What you will do:
Your answer must be every line of the data below that holds the string "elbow", copied exactly.

Stored data entries:

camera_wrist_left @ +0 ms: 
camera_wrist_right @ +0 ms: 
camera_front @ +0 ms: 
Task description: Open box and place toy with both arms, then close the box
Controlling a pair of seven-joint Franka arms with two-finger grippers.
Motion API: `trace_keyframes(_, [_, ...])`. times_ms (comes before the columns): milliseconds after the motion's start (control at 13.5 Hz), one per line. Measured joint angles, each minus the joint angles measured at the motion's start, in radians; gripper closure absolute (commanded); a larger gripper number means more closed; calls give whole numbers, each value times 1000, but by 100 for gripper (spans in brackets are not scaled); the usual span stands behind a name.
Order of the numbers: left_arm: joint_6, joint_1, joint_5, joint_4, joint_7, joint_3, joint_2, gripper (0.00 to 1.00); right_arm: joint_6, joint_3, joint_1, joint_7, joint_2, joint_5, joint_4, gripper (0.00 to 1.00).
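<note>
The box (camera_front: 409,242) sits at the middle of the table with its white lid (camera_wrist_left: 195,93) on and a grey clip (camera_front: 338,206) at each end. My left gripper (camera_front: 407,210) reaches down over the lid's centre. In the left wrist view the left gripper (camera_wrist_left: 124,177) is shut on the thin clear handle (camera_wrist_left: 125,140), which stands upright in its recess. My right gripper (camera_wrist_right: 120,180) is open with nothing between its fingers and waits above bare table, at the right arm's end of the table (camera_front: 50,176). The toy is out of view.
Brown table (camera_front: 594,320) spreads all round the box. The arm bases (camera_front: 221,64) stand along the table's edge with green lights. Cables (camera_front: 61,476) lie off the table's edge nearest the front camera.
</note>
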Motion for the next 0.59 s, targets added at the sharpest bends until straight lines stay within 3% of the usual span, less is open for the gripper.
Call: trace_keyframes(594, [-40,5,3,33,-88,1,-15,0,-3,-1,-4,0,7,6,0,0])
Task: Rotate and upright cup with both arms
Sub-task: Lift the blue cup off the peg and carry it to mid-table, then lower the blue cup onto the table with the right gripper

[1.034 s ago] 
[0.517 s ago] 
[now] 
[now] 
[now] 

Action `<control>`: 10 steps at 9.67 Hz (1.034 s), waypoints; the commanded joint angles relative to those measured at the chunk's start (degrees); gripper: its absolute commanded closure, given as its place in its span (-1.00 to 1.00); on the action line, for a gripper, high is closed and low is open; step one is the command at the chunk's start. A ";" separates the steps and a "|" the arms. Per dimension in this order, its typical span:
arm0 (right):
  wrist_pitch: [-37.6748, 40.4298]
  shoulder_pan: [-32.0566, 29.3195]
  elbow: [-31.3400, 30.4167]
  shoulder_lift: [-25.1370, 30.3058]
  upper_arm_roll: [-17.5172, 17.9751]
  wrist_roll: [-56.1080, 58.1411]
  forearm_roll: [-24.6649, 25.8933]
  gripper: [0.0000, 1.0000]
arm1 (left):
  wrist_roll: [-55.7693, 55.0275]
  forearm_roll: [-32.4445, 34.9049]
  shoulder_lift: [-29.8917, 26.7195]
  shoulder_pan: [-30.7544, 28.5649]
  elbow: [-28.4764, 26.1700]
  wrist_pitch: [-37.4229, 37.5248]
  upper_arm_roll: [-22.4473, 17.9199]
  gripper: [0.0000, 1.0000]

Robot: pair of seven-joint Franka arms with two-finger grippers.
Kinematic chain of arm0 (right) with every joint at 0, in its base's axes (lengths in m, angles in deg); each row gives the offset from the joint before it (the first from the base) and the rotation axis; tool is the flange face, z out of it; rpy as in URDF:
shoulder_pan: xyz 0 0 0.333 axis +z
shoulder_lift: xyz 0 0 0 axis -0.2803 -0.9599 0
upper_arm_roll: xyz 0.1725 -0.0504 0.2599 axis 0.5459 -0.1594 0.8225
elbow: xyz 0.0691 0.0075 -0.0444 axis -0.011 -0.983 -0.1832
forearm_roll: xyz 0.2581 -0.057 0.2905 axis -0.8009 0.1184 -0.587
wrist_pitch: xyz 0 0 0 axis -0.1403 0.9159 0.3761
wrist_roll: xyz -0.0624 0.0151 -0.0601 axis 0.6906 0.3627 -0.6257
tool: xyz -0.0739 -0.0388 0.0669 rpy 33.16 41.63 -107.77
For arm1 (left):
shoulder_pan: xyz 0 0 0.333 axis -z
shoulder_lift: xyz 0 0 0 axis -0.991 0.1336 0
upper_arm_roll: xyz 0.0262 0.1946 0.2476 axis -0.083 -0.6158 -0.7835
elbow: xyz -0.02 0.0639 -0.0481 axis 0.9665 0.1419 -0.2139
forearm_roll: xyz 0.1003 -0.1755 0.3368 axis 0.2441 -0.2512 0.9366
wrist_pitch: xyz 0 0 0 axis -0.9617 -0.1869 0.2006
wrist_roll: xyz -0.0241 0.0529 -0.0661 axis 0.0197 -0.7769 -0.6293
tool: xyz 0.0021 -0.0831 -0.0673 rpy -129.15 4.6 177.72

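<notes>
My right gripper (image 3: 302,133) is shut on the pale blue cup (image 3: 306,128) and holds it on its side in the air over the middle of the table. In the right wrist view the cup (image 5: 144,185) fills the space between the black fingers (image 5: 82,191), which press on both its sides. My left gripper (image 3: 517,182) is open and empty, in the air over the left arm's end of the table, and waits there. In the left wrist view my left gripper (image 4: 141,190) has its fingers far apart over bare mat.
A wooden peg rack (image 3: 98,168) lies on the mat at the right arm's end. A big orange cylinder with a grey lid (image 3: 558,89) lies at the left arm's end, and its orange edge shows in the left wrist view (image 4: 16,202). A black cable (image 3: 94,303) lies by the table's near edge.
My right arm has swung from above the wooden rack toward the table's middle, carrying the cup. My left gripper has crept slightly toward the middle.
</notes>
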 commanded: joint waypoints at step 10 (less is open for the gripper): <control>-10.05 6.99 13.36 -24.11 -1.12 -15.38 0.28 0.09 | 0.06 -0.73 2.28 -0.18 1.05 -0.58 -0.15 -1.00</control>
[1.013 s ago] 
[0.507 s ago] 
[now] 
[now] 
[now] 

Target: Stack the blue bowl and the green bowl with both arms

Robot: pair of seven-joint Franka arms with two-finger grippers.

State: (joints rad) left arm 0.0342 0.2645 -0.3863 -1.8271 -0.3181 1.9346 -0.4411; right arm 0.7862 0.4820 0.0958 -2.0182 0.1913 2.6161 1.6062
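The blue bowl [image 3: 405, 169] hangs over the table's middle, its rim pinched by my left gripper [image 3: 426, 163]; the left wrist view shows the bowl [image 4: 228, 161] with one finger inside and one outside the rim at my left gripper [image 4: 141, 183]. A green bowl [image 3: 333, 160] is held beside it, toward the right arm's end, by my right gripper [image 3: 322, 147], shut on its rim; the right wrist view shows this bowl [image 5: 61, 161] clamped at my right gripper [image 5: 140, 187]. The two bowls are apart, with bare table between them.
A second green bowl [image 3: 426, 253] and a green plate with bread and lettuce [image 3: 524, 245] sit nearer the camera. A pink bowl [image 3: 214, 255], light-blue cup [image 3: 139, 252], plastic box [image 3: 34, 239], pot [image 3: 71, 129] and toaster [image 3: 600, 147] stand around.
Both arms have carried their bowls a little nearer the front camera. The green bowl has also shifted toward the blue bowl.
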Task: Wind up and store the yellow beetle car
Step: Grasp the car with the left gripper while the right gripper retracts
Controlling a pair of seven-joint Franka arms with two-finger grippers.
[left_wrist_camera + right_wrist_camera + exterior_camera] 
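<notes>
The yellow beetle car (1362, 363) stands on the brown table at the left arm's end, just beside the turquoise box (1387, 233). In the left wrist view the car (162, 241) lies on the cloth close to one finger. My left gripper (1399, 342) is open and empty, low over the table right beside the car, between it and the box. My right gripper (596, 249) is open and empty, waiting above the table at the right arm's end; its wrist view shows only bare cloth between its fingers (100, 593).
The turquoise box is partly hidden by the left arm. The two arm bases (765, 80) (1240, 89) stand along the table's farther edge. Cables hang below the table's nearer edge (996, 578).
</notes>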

Answer below:
  elbow: [-31.3400, 30.4167]
  elbow: [-28.4764, 26.1700]
elbow: xyz 0.0691 0.0075 -0.0444 axis -0.011 -0.983 -0.1832
elbow: xyz -0.02 0.0639 -0.0481 axis 0.9665 0.1419 -0.2139

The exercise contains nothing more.